What to work on – List all lines of the data containing the word "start".

Information shown –
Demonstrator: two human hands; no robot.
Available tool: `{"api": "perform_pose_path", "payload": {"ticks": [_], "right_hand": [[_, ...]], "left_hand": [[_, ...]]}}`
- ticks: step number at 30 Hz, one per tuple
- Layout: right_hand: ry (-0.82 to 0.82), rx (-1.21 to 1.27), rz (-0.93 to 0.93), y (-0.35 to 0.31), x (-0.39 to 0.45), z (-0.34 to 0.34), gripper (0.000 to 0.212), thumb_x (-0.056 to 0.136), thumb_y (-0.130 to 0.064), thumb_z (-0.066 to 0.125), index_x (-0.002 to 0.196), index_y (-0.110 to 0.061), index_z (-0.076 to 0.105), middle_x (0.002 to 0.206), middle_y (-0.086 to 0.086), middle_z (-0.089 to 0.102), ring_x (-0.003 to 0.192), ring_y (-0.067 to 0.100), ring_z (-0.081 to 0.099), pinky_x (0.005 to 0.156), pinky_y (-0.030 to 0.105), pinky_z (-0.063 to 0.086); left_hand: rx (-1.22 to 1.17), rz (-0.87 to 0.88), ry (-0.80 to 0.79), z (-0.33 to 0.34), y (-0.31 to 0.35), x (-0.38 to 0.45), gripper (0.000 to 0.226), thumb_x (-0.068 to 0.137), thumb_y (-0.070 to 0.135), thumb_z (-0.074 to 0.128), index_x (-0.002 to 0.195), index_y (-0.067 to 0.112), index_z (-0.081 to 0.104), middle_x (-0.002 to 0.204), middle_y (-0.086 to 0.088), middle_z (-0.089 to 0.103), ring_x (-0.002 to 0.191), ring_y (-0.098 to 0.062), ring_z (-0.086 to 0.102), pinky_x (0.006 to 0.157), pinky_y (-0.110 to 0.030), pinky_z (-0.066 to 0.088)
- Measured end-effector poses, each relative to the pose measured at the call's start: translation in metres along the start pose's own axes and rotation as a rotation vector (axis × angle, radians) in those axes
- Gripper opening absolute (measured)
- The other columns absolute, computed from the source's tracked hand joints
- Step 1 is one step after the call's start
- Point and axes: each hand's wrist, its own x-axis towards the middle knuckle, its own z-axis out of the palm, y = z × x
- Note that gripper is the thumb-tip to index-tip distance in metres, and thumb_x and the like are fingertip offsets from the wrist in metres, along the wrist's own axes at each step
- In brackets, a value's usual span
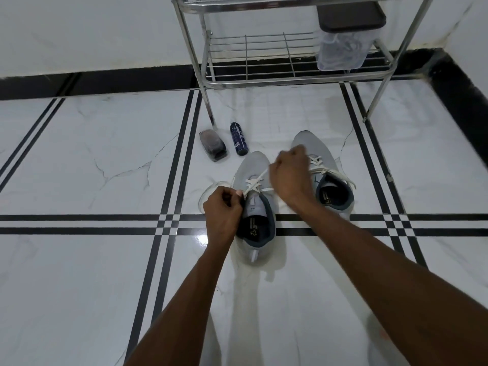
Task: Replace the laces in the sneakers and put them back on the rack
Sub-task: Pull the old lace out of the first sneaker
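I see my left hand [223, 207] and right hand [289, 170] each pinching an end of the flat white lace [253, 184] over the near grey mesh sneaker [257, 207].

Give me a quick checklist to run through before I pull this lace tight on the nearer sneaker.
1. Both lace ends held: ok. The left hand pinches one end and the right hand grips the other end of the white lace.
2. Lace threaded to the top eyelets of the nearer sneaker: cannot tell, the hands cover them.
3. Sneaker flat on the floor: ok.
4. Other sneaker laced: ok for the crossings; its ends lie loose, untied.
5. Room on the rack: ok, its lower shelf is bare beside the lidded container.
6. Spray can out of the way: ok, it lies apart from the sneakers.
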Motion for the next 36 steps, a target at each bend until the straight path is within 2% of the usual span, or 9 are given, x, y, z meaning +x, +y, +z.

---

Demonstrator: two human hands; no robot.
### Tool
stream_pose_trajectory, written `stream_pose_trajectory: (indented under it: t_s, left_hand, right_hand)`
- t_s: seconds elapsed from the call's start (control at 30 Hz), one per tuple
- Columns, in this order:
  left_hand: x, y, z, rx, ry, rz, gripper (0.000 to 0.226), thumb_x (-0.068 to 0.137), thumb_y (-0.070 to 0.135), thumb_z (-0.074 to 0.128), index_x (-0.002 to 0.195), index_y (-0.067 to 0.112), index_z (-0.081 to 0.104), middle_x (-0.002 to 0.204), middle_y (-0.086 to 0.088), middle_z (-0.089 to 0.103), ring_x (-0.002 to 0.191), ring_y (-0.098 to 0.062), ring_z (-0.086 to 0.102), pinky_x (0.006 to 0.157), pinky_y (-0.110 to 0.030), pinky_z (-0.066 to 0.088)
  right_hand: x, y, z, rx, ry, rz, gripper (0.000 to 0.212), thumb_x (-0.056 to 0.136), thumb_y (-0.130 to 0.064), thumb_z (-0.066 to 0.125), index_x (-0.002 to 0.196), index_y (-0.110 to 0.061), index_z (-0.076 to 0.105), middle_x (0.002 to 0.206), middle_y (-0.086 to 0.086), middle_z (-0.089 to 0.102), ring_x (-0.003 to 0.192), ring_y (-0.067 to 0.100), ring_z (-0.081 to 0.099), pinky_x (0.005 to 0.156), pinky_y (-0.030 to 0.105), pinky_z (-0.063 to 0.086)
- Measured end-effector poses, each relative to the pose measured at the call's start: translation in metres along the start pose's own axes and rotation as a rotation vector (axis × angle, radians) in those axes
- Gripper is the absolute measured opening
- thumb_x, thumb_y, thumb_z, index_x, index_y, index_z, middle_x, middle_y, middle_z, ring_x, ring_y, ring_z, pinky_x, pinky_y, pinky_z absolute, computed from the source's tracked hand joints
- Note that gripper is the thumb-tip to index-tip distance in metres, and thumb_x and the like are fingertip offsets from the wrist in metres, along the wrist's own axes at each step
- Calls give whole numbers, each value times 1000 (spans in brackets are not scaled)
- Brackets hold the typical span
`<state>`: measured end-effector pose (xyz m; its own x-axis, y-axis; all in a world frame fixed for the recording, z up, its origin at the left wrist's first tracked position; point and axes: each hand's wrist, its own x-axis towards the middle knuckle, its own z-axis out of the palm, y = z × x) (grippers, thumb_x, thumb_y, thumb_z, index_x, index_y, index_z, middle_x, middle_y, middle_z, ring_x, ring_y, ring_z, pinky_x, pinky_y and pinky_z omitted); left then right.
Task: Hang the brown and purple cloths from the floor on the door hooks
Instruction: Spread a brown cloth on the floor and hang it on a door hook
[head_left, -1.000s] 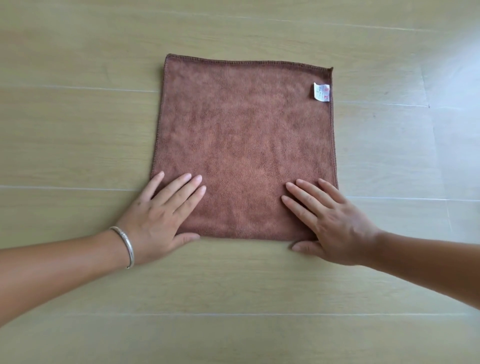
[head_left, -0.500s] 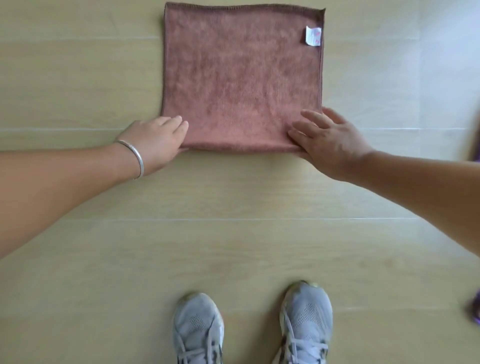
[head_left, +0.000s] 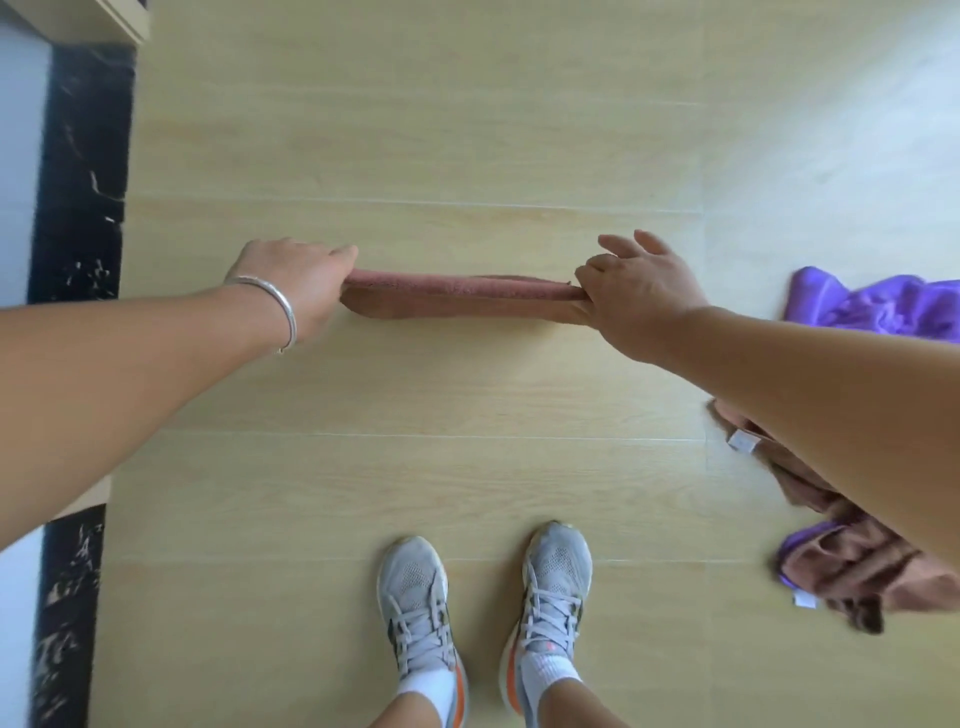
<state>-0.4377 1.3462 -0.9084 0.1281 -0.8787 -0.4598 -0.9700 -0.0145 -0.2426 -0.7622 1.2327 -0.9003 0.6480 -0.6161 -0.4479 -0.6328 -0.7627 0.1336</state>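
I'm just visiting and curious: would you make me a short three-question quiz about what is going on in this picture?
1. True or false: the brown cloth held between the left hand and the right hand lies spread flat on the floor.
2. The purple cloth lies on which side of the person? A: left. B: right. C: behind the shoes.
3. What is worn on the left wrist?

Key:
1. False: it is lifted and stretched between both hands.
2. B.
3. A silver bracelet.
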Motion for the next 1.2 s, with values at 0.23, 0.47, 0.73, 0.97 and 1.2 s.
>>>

Answer to this exercise –
- Measured end-effector poses, each relative to the pose measured at the call's start: translation in metres along the start pose's own axes and rotation as a rotation vector (axis × angle, radians) in those axes
- Step 1 is one step after the call's start
- t_s: seconds elapsed from the call's start (control at 30 Hz), one per tuple
- Measured end-effector poses, each relative to the pose measured at the call's start: translation in metres along the start pose's own axes and rotation as a rotation vector (axis × angle, radians) in those axes

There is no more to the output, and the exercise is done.